Ryanair has announced that it expects flight prices this summer to remain 'broadly flat' compared to last year, as the airline expresses 'near-zero concerns' over jet fuel shortages despite ongoing tensions in the Middle East. However, the budget carrier cautioned that holidaymakers booking later in the year could face higher fares.
Fuel Supply and Pricing Outlook
Michael O'Leary, Ryanair's chief executive, stated that Europe has secured ample alternative sources of jet fuel, alleviating earlier worries about supply disruptions linked to the Iran war. 'There was a real concern in Europe two months ago. We now have almost zero concerns over fuel supplies in Europe. The challenge remains price,' he said.
The travel industry has been impacted by restrictions on shipping through the Strait of Hormuz, but Ryanair noted that Europe is well stocked with fuel from shipments originating in West Africa, Norway, and the Americas. While the airline has hedged 80% of its jet fuel requirements until April 2027 at approximately $67 per barrel, it acknowledged that unit costs could rise by about 5% if fuel prices remain elevated.
Potential for Airline Casualties
O'Leary expressed confidence that the Iran conflict would not persist or keep the Strait of Hormuz closed through next year. However, he warned that a prolonged conflict could lead to bankruptcies among airlines with lower hedging levels. 'If it does continue over those 12 months, there will be airline casualties in Europe this winter,' he said.
Neil Sorahan, Ryanair's chief financial officer, added that he is 'increasingly confident that we will not see any supply shocks this summer.'
Fare Trends and Consumer Behavior
Ryanair reported that fares have declined in recent weeks due to uncertainty surrounding the Middle East conflict, with prices expected to fall by a 'mid-single digit percentage' in the quarter ending June. The company revised its summer fare outlook, now anticipating prices to be 'broadly flat' compared to last summer, after previously forecasting a modest increase during the peak travel season.

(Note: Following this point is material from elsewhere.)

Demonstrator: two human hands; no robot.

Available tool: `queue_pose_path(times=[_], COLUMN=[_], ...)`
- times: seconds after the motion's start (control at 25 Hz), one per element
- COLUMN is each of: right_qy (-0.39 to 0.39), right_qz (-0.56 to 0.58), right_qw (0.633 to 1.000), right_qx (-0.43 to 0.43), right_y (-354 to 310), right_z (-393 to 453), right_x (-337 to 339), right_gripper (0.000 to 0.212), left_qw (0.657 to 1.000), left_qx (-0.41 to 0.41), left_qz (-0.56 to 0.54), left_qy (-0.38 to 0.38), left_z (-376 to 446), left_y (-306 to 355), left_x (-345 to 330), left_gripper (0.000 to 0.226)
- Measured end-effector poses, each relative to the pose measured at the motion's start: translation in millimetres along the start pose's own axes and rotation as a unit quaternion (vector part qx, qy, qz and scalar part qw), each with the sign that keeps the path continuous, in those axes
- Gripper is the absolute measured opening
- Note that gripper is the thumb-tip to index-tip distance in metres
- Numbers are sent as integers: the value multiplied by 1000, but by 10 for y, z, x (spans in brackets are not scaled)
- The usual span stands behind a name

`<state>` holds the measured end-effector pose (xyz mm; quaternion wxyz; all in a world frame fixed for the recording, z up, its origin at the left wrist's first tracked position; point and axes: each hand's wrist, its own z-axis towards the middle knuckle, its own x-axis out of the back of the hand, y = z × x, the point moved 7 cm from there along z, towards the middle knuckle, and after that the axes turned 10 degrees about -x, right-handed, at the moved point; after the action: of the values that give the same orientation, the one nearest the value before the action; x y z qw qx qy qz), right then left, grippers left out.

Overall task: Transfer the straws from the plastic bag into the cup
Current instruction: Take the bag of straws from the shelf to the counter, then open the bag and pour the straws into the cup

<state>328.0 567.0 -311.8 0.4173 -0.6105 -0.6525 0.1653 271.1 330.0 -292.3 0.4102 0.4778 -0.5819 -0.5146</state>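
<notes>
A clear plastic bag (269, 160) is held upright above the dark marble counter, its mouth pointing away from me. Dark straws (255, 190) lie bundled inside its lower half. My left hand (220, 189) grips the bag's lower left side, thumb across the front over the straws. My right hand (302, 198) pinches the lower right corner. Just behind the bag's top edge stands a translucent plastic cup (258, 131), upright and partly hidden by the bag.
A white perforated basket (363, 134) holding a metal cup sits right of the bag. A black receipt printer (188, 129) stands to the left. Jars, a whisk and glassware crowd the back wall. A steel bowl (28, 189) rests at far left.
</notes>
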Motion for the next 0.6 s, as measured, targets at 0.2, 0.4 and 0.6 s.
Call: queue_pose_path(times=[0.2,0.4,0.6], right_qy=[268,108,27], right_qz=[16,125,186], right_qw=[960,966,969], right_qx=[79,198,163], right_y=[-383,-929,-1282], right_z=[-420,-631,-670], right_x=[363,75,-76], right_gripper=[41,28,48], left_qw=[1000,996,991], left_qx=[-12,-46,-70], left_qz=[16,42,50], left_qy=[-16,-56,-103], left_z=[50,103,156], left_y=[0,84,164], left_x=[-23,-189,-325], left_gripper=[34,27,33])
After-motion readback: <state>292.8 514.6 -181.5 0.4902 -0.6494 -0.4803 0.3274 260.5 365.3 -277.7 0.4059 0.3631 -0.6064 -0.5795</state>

'Demand is still strong, but people are leaving it longer to book, so we do not have the visibility that we normally have for July to September,' Sorahan explained. 'Closer-in bookings are strong, but if people leave it late, they could take on higher fares.'
Holidaymakers are increasingly delaying their summer trip bookings and showing greater interest in domestic travel, a trend attributed to persistent consumer uncertainty.

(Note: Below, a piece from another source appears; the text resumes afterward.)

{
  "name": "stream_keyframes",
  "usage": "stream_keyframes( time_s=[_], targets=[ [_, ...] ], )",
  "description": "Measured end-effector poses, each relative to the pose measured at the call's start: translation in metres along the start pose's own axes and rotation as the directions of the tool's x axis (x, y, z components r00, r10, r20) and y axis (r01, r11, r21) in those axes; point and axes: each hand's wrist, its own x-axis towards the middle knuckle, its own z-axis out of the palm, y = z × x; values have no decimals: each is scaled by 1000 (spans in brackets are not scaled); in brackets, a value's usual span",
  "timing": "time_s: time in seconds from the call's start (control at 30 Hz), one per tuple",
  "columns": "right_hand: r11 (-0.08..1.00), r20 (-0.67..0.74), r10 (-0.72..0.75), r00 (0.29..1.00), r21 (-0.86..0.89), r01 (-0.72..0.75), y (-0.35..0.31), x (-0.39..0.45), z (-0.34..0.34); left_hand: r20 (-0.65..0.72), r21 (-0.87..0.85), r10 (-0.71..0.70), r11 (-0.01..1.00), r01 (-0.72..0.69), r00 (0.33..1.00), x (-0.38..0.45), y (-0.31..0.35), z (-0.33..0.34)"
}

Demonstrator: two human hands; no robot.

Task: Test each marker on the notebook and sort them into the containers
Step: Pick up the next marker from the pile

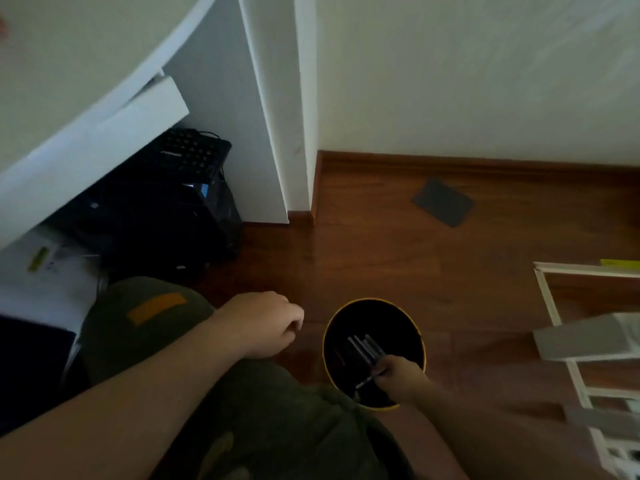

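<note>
A round black container with a yellow rim [346, 317] stands on the wooden floor between my knees and the wall. My right hand [403, 379] reaches into it and grips a bundle of dark grey markers [363, 349], whose ends fan up and left inside the container. Another marker sticks out below the fist. My left hand [266, 323] hovers to the left of the container above my knee, fingers loosely curled, holding nothing. No notebook is in view.
A dark flat rectangular pad [443, 201] lies on the floor near the baseboard. A black computer case [166, 209] sits under the white desk [69, 81] at left. A white frame and shelf [581, 341] stand at right. My green-trousered legs [263, 420] fill the bottom.
</note>
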Motion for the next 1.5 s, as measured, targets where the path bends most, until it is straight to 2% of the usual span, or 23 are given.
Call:
stream_keyframes(
  time_s=[0.1,0.2,0.27,0.33,0.4,0.47,0.53,0.6,0.67,0.77,0.87,0.93,1.0,1.07,1.2,1.3,1.5],
  targets=[
    [998,13,-24,1000,58,23,-26,-5,6,4,-47,1,999,-1,1000,1,-4,-2],
    [990,24,-129,991,59,127,-68,-20,-7,-31,-123,8,992,-12,999,-4,-9,-6],
    [972,30,-233,972,-18,233,-102,-33,-29,-67,-174,17,984,-28,998,-15,-10,-18],
    [910,16,-387,922,-155,385,-144,-48,-61,-115,-180,26,983,-47,993,-36,-16,-42],
    [791,-41,-566,823,-309,528,-201,-66,-100,-229,-92,25,995,-47,973,-72,-31,-80],
    [641,-87,-721,687,-460,614,-273,-99,-136,-405,8,25,1000,-24,914,-127,-56,-124],
    [493,-107,-842,529,-553,672,-353,-145,-159,-572,21,-17,999,36,820,-195,-86,-166],
    [364,-97,-921,377,-556,747,-428,-196,-166,-695,-37,-123,990,136,708,-259,-124,-190],
    [244,-49,-965,259,-532,811,-498,-231,-156,-757,-140,-276,954,265,592,-314,-172,-188],
    [63,49,-993,110,-563,824,-594,-245,-117,-718,-283,-498,847,450,486,-373,-252,-144],
    [-32,175,-980,95,-609,792,-674,-236,-61,-623,-399,-685,695,599,379,-419,-317,-76],
    [-63,235,-966,109,-619,783,-716,-230,-22,-593,-458,-761,588,666,264,-443,-344,-40],
    [-86,266,-958,106,-621,779,-748,-222,12,-619,-509,-778,500,700,106,-458,-362,-15],
    [-100,278,-955,101,-625,775,-773,-215,40,-653,-528,-758,441,726,-15,-465,-372,-1],
    [-84,271,-956,112,-618,782,-795,-202,80,-668,-557,-735,387,735,-120,-475,-382,7],
    [-64,263,-957,122,-603,795,-795,-196,86,-610,-558,-785,325,764,-111,-486,-390,10],
    [-78,267,-959,96,-573,816,-793,-195,83,-538,-473,-842,340,813,39,-482,-390,11]
  ],
)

Market Fragility and Consumer Spending
Dan Coatsworth, head of markets at AJ Bell, commented that the market is 'too fragile' to raise fares in response to rising costs, as higher inflation continues to squeeze consumer spending. 'Airlines and holiday companies are having to drop prices, or at best keep them level, just to keep demand ticking over,' he said.
Financial Performance and Future Guidance
Ryanair reported a record profit after tax of €2.26 billion (£2 billion) for its financial year ending in March. However, the company suspended guidance for its 2027 financial year, citing that it is 'far too early' to provide forecasts due to potential increases in fuel, environmental taxes, and wage bills.

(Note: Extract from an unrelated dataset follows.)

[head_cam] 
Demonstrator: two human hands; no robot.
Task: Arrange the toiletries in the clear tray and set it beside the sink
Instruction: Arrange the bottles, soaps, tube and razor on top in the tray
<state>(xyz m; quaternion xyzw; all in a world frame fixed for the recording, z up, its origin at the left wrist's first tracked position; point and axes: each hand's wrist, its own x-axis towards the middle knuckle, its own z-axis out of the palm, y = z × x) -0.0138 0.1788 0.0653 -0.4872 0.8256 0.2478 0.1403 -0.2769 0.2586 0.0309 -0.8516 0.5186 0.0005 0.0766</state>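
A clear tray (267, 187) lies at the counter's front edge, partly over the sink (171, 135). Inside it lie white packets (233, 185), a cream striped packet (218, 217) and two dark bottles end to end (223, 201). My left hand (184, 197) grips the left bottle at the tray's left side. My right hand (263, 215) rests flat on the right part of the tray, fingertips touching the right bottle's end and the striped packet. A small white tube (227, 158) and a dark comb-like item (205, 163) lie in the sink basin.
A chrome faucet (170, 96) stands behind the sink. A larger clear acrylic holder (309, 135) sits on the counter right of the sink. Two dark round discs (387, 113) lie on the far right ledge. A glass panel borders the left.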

The airline also flagged that its environmental taxes in the European Union are expected to rise by €300 million this year to approximately €1.4 billion, 'which makes EU air travel even less competitive.'
CEO Contract Extension
Ryanair is in negotiations with O'Leary regarding an extension of his contract beyond 2028 to 2032. Under the proposed terms, O'Leary would be able to purchase 10 million shares at the market price before the Iran war, but only if 'very ambitious profit after tax or share price growth targets are achieved.' O'Leary has served as CEO since 1994. Sorahan confirmed that details of the new contract would be finalized in the coming weeks.